History

The Bridge Program at Antioch University Los Angeles began as CHE (Community Humanities Education) in 1999  – a remarkable collaboration between AULA and alumna Shari Foos, CHE’s founder. CHE was originally inspired and informed by the Clemente Course in the Humanities, which was created in 1997 by noted social critic and author Earl Shorris, in partnership with Bard College, on New York City’s Lower East Side.
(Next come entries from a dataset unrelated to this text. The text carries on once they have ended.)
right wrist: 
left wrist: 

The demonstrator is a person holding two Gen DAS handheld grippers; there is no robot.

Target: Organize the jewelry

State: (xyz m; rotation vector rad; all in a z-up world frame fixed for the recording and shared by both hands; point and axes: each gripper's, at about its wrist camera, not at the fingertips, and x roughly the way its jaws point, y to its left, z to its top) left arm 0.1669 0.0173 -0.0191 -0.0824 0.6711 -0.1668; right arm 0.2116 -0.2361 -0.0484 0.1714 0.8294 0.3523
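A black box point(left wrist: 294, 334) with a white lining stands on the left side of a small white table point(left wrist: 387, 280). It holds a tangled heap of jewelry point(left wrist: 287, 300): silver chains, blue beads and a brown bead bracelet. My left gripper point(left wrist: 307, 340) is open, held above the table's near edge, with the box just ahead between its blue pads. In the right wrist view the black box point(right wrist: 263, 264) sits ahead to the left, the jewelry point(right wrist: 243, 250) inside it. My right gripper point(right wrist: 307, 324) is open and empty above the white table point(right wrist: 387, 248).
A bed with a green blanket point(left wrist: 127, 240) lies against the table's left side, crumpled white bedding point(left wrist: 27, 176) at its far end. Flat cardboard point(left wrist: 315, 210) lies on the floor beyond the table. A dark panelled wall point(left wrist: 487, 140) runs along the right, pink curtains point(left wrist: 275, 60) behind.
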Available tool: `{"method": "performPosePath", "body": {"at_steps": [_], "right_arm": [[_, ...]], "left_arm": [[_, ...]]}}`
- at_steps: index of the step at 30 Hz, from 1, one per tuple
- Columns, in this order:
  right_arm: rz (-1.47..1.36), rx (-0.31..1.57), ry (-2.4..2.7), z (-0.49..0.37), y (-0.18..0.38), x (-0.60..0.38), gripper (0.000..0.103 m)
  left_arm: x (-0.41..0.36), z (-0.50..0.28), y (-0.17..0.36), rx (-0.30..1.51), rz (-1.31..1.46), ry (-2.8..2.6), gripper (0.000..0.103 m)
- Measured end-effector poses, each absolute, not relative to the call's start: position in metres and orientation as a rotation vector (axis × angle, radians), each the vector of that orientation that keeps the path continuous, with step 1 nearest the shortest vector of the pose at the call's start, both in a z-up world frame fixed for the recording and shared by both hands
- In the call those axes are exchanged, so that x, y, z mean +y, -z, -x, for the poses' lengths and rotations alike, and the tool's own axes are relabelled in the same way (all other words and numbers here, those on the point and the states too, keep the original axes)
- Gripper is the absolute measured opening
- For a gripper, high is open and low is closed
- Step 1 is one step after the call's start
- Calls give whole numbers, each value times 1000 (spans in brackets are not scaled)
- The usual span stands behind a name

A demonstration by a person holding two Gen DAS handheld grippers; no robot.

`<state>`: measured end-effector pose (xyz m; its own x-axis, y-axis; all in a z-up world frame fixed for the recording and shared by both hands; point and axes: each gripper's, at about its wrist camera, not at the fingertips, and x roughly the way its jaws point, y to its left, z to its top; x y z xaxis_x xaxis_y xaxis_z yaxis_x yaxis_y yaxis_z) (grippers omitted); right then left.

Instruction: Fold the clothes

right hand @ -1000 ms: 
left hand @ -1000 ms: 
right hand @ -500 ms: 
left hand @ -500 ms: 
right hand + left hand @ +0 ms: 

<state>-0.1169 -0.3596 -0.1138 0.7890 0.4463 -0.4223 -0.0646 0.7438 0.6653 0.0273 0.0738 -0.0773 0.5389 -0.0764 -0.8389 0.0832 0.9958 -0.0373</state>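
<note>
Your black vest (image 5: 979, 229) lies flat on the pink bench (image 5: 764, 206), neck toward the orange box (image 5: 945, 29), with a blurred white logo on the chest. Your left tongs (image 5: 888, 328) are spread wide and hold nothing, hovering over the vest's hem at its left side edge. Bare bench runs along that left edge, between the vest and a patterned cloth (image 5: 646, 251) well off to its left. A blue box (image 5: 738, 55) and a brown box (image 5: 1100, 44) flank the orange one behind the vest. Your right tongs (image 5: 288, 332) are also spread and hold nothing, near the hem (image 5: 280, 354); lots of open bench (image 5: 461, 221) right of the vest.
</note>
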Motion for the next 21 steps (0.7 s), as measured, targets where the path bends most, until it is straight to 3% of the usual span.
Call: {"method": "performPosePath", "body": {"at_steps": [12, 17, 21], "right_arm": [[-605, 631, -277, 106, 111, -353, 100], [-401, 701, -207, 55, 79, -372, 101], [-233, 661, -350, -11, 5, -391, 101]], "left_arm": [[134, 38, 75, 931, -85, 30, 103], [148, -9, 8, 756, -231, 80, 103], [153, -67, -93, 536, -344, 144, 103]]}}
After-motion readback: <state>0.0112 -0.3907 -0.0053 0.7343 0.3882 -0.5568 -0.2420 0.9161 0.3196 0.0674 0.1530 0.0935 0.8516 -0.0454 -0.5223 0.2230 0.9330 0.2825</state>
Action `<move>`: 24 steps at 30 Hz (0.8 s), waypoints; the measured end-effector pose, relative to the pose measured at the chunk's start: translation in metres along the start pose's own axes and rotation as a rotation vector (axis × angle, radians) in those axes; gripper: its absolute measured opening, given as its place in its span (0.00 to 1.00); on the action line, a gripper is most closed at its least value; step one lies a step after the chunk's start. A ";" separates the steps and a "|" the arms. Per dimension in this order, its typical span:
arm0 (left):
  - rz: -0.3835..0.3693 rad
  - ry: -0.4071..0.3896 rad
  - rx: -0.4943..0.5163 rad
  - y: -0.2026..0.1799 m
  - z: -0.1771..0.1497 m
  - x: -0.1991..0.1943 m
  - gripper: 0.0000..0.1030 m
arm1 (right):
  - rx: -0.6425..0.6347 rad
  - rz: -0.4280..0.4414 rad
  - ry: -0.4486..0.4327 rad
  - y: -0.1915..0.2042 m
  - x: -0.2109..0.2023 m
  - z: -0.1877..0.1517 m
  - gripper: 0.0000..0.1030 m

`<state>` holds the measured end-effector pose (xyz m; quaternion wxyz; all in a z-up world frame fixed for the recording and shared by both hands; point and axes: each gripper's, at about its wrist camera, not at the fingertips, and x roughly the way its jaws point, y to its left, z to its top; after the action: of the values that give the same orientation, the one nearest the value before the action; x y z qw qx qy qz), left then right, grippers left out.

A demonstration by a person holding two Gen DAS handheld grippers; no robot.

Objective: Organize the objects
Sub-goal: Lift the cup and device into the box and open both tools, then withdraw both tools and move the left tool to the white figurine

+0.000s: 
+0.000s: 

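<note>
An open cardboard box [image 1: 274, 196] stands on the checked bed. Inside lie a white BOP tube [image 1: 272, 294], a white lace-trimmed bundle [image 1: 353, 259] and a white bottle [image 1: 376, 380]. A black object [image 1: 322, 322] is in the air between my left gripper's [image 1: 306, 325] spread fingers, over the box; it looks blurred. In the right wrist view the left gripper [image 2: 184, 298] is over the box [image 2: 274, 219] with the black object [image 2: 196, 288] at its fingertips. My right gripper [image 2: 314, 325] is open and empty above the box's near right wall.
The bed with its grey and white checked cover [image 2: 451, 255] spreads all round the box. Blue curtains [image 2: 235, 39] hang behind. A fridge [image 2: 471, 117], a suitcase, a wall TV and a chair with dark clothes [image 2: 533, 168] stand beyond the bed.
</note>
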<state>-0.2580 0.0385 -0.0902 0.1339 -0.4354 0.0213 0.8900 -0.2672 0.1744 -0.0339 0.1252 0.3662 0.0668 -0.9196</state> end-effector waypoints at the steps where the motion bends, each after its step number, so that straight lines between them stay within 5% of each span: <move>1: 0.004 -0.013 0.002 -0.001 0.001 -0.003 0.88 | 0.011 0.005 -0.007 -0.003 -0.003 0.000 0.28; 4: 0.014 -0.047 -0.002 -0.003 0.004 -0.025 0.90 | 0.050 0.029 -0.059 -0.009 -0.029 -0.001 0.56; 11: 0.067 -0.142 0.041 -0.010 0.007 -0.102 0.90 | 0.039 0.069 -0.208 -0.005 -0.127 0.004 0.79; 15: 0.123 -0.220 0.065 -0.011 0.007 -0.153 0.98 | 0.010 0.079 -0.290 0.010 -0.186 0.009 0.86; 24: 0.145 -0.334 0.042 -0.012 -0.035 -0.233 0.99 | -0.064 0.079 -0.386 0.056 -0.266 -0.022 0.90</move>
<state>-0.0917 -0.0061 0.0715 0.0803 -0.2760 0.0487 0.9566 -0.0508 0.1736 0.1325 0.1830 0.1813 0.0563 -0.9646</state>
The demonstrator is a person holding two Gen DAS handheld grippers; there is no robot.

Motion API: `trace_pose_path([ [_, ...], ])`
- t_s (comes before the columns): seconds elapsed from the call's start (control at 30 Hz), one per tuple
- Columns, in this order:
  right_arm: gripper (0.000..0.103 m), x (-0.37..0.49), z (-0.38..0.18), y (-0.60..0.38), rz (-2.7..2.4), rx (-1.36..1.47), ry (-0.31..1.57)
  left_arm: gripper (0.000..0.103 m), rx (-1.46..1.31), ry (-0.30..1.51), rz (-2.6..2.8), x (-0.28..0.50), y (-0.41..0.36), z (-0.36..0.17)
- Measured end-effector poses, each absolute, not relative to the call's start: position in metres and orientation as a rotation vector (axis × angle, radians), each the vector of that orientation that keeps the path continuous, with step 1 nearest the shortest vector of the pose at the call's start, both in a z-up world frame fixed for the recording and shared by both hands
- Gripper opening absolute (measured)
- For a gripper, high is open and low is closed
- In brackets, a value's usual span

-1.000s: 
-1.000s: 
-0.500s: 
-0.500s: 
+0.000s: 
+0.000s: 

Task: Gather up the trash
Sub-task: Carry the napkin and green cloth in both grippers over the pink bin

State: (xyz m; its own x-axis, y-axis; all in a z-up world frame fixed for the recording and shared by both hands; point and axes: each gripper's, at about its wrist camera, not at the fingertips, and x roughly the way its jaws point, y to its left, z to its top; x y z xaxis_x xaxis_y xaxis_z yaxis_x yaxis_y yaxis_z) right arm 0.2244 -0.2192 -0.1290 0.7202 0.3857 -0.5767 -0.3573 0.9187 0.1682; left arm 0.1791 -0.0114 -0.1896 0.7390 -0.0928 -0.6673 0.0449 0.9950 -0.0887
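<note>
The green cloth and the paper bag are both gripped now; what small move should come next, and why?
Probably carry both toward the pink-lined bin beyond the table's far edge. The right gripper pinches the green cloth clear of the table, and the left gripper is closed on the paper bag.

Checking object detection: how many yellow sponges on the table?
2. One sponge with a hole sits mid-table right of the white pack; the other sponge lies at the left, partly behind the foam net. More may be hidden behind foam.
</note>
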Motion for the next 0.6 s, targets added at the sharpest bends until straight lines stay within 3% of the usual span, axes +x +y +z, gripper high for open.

In 2000, Shorris received the National Humanities Medal from President Clinton in recognition of his work with the Clemente Course. Since its inception, the Clemente Course has taken root at 32 sites in cities throughout the U.S., Canada, Mexico, and France. CHE varied slightly from the Clemente model but held to the same philosophy: that the study of the humanities and the development of finely-honed critical thinking skills are crucially important for everyone, perhaps especially for people near the bottom of the economic ladder.

Horace Mann, the first president of the original Antioch College, wrote in 1859, “Be ashamed to die until you have won some victory for humanity.” Shari Foos took this suggestion to heart, and with her husband, Richard, established CHE in collaboration with Antioch University Los Angeles. Dr. David Tripp, CHE’s founding director, provided CHE with its original academic vision. The first site was at the Venice Family Clinic in West Los Angeles.